# Work request
The full set of records is to be reproduced verbatim.

Records excerpted from a collection:

####

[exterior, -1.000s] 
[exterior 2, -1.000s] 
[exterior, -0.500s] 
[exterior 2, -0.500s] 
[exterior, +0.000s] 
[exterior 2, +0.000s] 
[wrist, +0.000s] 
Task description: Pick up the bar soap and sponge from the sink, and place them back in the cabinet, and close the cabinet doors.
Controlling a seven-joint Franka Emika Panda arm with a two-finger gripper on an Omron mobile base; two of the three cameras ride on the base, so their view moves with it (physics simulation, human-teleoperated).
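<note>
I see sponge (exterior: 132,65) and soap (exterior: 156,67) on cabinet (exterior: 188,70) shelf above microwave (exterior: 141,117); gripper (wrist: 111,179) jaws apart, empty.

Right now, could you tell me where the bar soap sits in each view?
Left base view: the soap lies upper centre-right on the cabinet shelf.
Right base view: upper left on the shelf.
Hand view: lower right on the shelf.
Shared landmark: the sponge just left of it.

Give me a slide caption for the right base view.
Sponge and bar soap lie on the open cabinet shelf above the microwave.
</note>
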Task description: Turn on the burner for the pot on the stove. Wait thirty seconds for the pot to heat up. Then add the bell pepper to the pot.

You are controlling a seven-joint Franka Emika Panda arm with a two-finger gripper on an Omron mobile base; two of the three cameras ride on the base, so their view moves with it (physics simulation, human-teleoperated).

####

# Exercise answer
[exterior, -1.000s] 
[exterior 2, -1.000s] 
[exterior, -0.500s] 
[exterior 2, -0.500s] 
[exterior, +0.000s] 
[exterior 2, +0.000s] 
[wrist, +0.000s] 
Task description: Pick up the bar soap and sponge from the sink, and place them back in the cabinet, and close the cabinet doors.
Controlling a seven-joint Franka Emika Panda arm with a two-finger gripper on an Omron mobile base; two of the three cameras ride on the base, so their view moves with it (physics simulation, human-teleoperated).
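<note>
I see sponge (exterior: 132,65) and soap (exterior: 156,67) on cabinet (exterior: 188,70) shelf above microwave (exterior: 141,117); gripper (wrist: 111,179) jaws apart, empty.

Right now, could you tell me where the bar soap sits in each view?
Left base view: the soap lies upper centre-right on the cabinet shelf.
Right base view: upper left on the shelf.
Hand view: lower right on the shelf.
Shared landmark: the sponge just left of it.

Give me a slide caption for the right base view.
Sponge and bar soap lie on the open cabinet shelf above the microwave.
</note>
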Task description: Turn on the burner for the pot on the stove. Wait thirty seconds for the pot to heat up. Then add the bell pepper to the pot.

You are controlling a seven-joint Franka Emika Panda arm with a two-finger gripper on an Omron mobile base; two of the three cameras ride on the base, so their view moves with it (physics simulation, human-teleoperated).

No additional output will be produced.